The Hero of Ages shall be not a man, but a force. No nation may claim him, no woman shall keep him, and no king may slay him. He shall belong to none, not even himself.
He shall defend their ways, yet shall violate them. He will be their savior, yet they shall call him heretic. His name shall be Discord, yet they shall love him for it.
The Hero will have the power to save the world. But he will also have the power to destroy it.

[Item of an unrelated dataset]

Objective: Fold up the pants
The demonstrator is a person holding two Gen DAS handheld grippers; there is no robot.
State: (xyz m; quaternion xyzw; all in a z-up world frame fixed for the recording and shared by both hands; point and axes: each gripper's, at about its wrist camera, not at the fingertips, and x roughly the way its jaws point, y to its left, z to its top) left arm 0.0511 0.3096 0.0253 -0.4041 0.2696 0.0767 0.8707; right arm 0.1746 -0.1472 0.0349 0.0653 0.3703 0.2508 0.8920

The understanding of this prophesy comes in three stages as the series progresses:

For the first while, the prophesy is interpreted as written, that all the references to "he" and "him" meant that the Hero would be a man.
Later on, a historian realizes that this was an intentional mistranslation, and that the pronouns in the original language were gender-neutral, and as such could mean that the Hero could be either a man or a woman.
And finally, in the end, the historian realizes that maybe the pronouns weren't gender-neutral to indicate that the Hero could be someone of either gender, but instead to indicate that the Hero would in fact be someone who was effectively neither gender (i.e. a eunich).

The more twists that leave the prophesy text unchanged but fundamentally alter the understanding of it are, in my opinion, the most effective uses of a prophesy in fiction. For example, there could be a prophesy that says the chosen one will have "power in their scales". This could be interpreted literally to mean that they physically have scales and are some sort of lizardman, or is a reptile hunter with a bunch of scales collected from their kills. Or perhaps it's a weight scale and the hero is a merchant. Or that it's a reference to the scales of justice and the hero is a judge or member of law enforcement. Or it's a "scale" meaning a range of values, and the hero is a statistician.
Part of the depth and richness of a story comes from the ability to assure that the reader knows the truth before ripping their expectations out from underneath them in an "I can't believe I didn't see that coming" moment, and pushing a prophesy with a "commonly held understanding" that has its true meaning slowly revealed over the course of the plot (sometimes more than once) is a great way to accomplish that.